Each line of the data should be given again exactly.
:::
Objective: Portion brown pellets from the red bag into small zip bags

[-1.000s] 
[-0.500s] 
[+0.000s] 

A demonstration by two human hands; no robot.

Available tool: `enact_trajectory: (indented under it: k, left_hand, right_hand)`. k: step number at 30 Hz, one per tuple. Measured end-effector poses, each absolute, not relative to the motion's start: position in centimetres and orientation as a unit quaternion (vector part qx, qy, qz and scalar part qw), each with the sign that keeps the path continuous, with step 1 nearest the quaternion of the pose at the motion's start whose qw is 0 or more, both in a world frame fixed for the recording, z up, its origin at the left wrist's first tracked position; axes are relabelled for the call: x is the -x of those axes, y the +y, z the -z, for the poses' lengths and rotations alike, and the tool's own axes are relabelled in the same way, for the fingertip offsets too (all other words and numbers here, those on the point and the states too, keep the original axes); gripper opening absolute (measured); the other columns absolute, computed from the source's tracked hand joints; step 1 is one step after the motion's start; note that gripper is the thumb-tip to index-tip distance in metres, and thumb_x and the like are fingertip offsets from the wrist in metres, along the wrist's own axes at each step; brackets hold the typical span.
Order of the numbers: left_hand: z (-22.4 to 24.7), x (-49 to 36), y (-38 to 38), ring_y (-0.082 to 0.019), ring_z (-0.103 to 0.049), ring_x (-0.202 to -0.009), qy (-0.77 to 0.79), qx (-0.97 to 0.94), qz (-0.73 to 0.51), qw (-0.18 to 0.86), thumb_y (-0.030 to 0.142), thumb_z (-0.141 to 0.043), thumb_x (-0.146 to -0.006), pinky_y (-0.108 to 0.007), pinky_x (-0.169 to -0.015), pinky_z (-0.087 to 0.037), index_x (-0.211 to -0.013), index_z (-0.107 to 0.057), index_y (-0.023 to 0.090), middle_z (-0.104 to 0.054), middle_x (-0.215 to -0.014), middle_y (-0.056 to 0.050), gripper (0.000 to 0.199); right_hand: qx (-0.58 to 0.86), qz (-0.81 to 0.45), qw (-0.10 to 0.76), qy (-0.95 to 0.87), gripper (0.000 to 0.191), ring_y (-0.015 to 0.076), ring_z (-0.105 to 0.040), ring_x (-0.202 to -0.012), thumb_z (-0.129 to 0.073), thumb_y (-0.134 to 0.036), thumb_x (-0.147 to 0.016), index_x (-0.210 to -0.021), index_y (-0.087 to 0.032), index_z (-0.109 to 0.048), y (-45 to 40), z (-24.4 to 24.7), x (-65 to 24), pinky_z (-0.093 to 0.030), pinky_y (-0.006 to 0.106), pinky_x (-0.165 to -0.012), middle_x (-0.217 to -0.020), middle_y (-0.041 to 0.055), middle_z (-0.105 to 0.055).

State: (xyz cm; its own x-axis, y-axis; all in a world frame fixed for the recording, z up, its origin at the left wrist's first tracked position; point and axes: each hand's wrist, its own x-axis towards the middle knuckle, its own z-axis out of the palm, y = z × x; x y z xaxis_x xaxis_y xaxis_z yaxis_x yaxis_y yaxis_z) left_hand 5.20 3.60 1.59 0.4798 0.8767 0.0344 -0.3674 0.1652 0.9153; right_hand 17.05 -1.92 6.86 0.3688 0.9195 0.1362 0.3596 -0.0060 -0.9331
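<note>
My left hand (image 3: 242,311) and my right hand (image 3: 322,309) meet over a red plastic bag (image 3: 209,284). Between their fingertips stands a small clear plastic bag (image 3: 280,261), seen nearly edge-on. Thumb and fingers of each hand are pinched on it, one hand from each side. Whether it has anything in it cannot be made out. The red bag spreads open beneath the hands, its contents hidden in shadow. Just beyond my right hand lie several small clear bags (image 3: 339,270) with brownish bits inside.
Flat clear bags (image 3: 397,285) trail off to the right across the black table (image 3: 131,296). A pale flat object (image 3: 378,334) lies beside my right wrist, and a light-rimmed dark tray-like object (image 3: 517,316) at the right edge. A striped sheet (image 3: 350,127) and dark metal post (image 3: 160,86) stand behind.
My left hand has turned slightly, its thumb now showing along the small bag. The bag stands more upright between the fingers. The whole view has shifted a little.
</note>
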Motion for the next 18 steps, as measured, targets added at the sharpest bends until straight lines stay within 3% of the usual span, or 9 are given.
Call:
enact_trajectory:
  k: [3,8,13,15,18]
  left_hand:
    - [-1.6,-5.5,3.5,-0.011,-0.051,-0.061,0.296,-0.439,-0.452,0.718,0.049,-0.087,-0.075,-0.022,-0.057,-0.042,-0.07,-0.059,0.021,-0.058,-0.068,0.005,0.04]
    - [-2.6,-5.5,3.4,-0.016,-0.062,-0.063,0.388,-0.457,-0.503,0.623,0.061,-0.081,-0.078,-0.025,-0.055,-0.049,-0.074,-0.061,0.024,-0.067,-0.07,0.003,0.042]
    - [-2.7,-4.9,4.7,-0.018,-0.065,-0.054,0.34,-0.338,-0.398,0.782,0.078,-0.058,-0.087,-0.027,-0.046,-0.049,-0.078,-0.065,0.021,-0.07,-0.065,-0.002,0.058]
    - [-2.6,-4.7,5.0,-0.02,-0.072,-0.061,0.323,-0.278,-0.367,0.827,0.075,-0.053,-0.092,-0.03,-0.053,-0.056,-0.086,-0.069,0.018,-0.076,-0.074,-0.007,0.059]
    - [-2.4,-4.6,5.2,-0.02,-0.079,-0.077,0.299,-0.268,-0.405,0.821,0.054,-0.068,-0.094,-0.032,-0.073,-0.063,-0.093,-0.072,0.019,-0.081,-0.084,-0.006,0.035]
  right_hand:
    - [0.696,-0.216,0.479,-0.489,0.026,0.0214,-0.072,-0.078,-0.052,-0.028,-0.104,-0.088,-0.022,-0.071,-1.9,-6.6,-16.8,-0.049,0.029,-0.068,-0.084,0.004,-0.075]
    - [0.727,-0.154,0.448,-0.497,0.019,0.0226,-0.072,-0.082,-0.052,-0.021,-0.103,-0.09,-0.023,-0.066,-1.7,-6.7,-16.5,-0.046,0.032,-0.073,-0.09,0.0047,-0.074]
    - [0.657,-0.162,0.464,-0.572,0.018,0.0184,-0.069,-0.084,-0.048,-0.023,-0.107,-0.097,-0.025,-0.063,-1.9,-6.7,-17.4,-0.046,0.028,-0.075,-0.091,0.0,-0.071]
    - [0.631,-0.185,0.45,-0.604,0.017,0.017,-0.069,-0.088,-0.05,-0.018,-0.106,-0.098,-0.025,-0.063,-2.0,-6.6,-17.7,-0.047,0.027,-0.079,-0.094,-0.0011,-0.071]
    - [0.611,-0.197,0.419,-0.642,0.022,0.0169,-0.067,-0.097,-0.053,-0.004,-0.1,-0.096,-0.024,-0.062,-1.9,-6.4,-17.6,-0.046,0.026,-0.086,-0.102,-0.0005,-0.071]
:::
> _EXERCISE ANSWER_
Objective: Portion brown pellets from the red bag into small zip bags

[-1.000s] 
[-0.500s] 
[+0.000s] 

A demonstration by two human hands; no robot.

Available tool: `enact_trajectory: (indented under it: k, left_hand, right_hand)`. k: step number at 30 Hz, one per tuple. Measured end-effector poses, each absolute, not relative to the motion's start: position in centimetres and orientation as a unit quaternion (vector part qx, qy, qz and scalar part qw), each with the sign that keeps the path continuous, with step 1 nearest the quaternion of the pose at the motion's start whose qw is 0 or more, both in a world frame fixed for the recording, z up, its origin at the left wrist's first tracked position; axes are relabelled for the call: x is the -x of those axes, y the +y, z the -z, for the poses' lengths and rotations alike, and the tool's own axes are relabelled in the same way, for the fingertip offsets too (all other words and numbers here, those on the point and the states too, keep the original axes); gripper opening absolute (measured); the other columns absolute, computed from the source's tracked hand joints; step 1 is one step after the motion's start; note that gripper is the thumb-tip to index-tip distance in metres, and thumb_x and the like are fingertip offsets from the wrist in metres, along the wrist's own axes at each step; brackets hold the typical span.
Order of the numbers: left_hand: z (-22.4 to 24.7), x (-49 to 36), y (-38 to 38), ring_y (-0.082 to 0.019), ring_z (-0.103 to 0.049), ring_x (-0.202 to -0.009), qy (-0.77 to 0.79), qx (-0.97 to 0.94), qz (-0.73 to 0.51), qw (-0.18 to 0.86), thumb_y (-0.030 to 0.142), thumb_z (-0.141 to 0.043), thumb_x (-0.146 to -0.006), pinky_y (-0.108 to 0.007), pinky_x (-0.169 to -0.015), pinky_z (-0.087 to 0.037), index_x (-0.211 to -0.013), index_z (-0.107 to 0.057), index_y (-0.023 to 0.090), middle_z (-0.104 to 0.054), middle_x (-0.215 to -0.014), middle_y (-0.056 to 0.050), gripper (0.000 to 0.199); right_hand: qx (-0.58 to 0.86), qz (-0.81 to 0.45), qw (-0.10 to 0.76), qy (-0.95 to 0.87), gripper (0.000 to 0.191), ring_y (-0.015 to 0.076), ring_z (-0.105 to 0.040), ring_x (-0.202 to -0.012), thumb_z (-0.129 to 0.073), thumb_y (-0.134 to 0.036), thumb_x (-0.147 to 0.016), index_x (-0.210 to -0.021), index_y (-0.087 to 0.032), index_z (-0.109 to 0.048), y (-45 to 40), z (-24.4 to 24.7), x (-65 to 24), pinky_z (-0.093 to 0.030), pinky_y (-0.006 to 0.106), pinky_x (-0.165 to -0.012), middle_x (-0.217 to -0.020), middle_y (-0.041 to 0.055), middle_z (-0.105 to 0.055).

State: (xyz cm; its own x-axis, y-axis; all in a world frame fixed for the recording, z up, its origin at the left wrist's first tracked position; point and axes: each hand's wrist, its own x-axis towards the middle knuckle, its own z-axis out of the palm, y = z × x; x y z xaxis_x xaxis_y xaxis_z yaxis_x yaxis_y yaxis_z) left_hand 5.20 3.60 1.59 0.4798 0.8767 0.0344 -0.3674 0.1652 0.9153; right_hand 17.05 -1.92 6.86 0.3688 0.9195 0.1362 0.3596 -0.0060 -0.9331
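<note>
My left hand (image 3: 242,311) and my right hand (image 3: 322,309) meet over a red plastic bag (image 3: 209,284). Between their fingertips stands a small clear plastic bag (image 3: 280,261), seen nearly edge-on. Thumb and fingers of each hand are pinched on it, one hand from each side. Whether it has anything in it cannot be made out. The red bag spreads open beneath the hands, its contents hidden in shadow. Just beyond my right hand lie several small clear bags (image 3: 339,270) with brownish bits inside.
Flat clear bags (image 3: 397,285) trail off to the right across the black table (image 3: 131,296). A pale flat object (image 3: 378,334) lies beside my right wrist, and a light-rimmed dark tray-like object (image 3: 517,316) at the right edge. A striped sheet (image 3: 350,127) and dark metal post (image 3: 160,86) stand behind.
My left hand has turned slightly, its thumb now showing along the small bag. The bag stands more upright between the fingers. The whole view has shifted a little.
</note>
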Motion for the next 18 steps, as measured, targets added at the sharpest bends until straight lines stay within 3% of the usual span, or 9 are given.
Call:
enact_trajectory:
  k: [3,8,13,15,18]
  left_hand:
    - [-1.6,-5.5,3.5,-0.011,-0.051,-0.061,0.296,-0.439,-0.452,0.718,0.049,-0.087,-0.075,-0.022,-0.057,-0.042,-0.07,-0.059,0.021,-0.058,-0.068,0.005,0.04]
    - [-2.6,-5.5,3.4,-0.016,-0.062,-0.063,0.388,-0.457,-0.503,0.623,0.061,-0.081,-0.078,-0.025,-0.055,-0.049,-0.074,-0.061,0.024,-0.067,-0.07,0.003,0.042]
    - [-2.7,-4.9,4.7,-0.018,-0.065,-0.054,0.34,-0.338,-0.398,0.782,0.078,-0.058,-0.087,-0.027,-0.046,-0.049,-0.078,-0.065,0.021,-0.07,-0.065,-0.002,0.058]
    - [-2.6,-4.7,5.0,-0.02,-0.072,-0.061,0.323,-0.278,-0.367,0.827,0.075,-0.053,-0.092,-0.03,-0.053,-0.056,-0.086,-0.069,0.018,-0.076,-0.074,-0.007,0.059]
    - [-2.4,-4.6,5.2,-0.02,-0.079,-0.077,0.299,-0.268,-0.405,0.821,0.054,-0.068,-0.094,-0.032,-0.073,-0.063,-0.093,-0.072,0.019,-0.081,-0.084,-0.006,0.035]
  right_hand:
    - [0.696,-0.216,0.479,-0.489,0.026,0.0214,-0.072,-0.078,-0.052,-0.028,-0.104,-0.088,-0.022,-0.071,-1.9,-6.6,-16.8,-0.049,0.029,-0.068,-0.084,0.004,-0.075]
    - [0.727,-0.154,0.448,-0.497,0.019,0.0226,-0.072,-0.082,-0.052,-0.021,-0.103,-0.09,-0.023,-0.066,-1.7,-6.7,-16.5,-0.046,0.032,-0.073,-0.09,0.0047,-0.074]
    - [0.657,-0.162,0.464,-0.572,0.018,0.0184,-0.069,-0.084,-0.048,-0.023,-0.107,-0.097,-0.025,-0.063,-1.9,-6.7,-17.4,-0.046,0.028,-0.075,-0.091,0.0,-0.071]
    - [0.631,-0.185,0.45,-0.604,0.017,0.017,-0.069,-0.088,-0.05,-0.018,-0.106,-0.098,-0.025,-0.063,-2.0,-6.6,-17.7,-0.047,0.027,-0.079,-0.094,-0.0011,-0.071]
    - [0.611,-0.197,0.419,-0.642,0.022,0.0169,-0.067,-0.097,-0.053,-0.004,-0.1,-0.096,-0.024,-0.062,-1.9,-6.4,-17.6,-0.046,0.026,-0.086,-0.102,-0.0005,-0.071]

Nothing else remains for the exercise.